Kussmaul’s Breathing
Hyperventilation characterized by constantly deep sighing respirations in a rapid manner. The true Kussmaul breathing is generally noted in the last stages of severe acidosis, most prominently diabetic ketoacidosis. Patients suffering from Kussmaul’s breathing become ‘air-hungry’ and are seen desperately gasping for more air.
Ataxia respirations
It is a type of completely irregular breathing which doesn’t follow any set pattern and consists of irregular bouts of apnea and pauses.

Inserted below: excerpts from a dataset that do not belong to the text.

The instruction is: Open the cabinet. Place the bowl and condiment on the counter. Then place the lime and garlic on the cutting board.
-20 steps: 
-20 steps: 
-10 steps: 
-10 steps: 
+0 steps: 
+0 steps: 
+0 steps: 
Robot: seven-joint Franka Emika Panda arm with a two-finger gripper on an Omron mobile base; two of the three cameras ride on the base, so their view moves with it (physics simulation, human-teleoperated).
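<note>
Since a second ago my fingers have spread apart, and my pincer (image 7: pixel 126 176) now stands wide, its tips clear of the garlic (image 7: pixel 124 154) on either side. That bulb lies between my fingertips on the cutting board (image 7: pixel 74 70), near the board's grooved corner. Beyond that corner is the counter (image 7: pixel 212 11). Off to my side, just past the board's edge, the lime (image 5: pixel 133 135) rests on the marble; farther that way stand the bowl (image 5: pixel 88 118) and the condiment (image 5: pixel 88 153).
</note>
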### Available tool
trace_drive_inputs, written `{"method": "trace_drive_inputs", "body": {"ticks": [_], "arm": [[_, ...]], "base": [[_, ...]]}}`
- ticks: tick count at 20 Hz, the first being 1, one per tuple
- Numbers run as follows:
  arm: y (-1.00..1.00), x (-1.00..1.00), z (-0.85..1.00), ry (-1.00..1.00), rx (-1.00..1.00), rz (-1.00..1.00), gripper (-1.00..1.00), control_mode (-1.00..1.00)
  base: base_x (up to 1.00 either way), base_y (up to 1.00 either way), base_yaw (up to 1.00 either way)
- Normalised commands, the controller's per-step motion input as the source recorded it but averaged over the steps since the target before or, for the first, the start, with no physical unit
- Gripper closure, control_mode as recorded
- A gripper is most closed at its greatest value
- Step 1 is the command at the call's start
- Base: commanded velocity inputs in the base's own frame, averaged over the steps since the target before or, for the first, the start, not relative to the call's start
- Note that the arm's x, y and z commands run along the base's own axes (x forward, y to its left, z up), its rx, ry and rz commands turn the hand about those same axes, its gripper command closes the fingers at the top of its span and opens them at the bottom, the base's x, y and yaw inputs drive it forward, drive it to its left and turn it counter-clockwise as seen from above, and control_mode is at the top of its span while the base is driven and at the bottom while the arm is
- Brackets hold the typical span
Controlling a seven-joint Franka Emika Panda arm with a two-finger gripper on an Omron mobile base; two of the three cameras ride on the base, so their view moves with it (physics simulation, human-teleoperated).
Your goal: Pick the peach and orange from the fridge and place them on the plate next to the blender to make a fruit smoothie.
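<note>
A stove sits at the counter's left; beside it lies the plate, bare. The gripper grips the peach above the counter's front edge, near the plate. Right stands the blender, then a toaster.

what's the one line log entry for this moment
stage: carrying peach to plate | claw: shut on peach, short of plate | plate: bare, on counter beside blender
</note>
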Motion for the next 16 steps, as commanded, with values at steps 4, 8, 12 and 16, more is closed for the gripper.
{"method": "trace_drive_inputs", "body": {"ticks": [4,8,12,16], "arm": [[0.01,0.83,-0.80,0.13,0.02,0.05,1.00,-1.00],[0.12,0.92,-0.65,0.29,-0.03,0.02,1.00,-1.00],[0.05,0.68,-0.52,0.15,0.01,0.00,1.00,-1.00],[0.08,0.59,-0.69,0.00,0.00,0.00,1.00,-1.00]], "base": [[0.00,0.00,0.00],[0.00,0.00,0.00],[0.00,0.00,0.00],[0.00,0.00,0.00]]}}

Damage to medulla oblongata is its major cause.
What are Causes
Top 7 Causes as below:
- Diabetic Ketoacidosis (DKA)
Ketoacidosis is a complication caused in diabetes mellitus patients when the body starts burning fats instead of glucose for energy. The fat burning process produces abnormally high levels of blood acids called as the ketones. Kussmaul breathing is classically associated with Diabetic Ketocidosis. Ketocidosis stimulates both central and peripheral chemoreceptors controlling respiration, resulting into elevated and rhythmic breathing.
- Metabolic acidosis
Excessive production of acid or when the kidneys fail to remove enough acid from the body leads to metabolic acidosis. If left untreated, it might lead to acidemia in which the blood pH drops below 7.35. Metabolic acidosis is characterized by nausea, vomiting and deep rapid breathing (Kussmaul Respirations).
- Renal Failure
Renal or kidney failure is described as the loss of kidney’s water and waste product purification function. There are two main forms of failure – acute kidney injury which is often not reversible and chronic kidney disease which is not reversible. Long and deep breaths are a noted in patients suffering from acute renal failure.
- Peritonitis
The inflammation of peritoneum (a tissue that lines the inner walls of your abdomen, covering most of the abdominal organs) caused by a bacterial or fungal infection is known as peritonitis.
- Pneumonia
Inflammation in the lungs, primarily affecting the microscopic air sacs (alveoli) lining them, caused by infection from bacteria, viruses or other microorganisms, specific drugs and diseases is called as pneumonia. The most common symptoms of pneumonia include productive cough, fever and severe chills, shortness of breath, acute and stabbing chest pain, and an increased respiratory rate. The alveolar infection causes patients to become air hungry and take long deep breaths (Kussmaul breathing).
- Uremia
Uremia is a renal disease which accompanies renal failure as the kidney is not able to process urea as a waste product. The retention of urea in blood causes uremia. The symptoms of uremia include nausea, vomiting, shortness of breath, cold, fatigue and more.
- Drug administration
When sodium benzoate or sodium phenylacetate are administered to a patient through the intravenous solution, there are chances that Kussmaul respiration might be caused.
Treatment
Kussmaul respiration is mostly caused by patients primarily affected by diseases like diabetic ketoacidosis, uremia, renal failure, etc. Hence the only cure for Kussmaul breathing is to treat these underlying diseases.